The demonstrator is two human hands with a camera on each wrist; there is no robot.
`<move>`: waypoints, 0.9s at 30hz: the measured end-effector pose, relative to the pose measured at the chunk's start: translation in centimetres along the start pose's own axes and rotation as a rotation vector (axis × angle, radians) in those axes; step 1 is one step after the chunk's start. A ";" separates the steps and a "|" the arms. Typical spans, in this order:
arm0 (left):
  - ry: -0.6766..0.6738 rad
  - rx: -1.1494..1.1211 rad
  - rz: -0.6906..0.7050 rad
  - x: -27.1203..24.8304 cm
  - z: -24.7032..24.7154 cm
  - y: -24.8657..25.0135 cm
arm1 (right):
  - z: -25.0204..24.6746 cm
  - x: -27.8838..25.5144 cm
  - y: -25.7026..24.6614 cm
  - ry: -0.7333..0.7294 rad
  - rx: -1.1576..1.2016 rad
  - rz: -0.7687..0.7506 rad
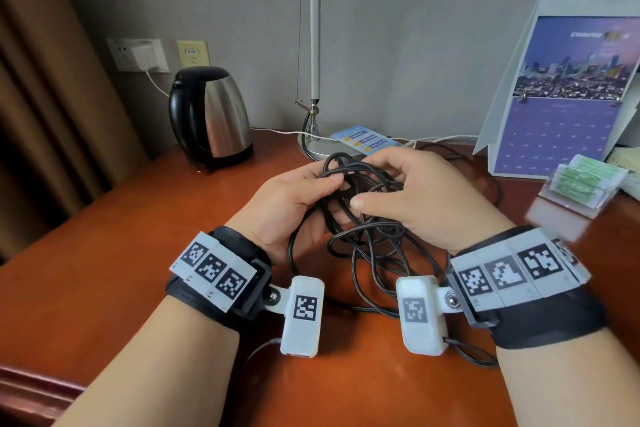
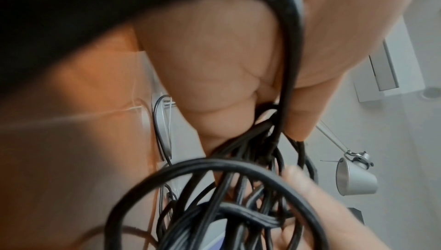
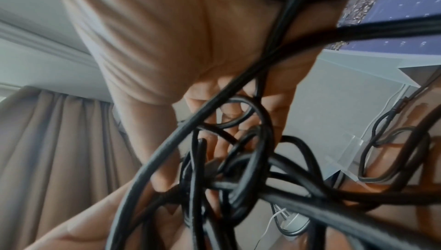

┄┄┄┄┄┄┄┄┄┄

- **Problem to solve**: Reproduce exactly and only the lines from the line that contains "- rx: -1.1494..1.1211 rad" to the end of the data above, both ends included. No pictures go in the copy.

- **Solution to this exercise**:
  - rx: -1.1494..1.1211 rad
  - rz: -0.6906..0.7050 rad
  - x: -27.1203..24.8304 cm
  - z: -24.7032..24.7154 cm
  - y: -24.8657..25.0135 cm
arm1 (right):
  - z: -25.0204..24.6746 cm
  - x: -27.8838..25.5144 cm
  - y: -25.7026..24.6614 cm
  - ry: -0.7333..0.7294 rad
  - rx: -1.1576..1.2016 rad
  - rz: -0.7687..0.7506 rad

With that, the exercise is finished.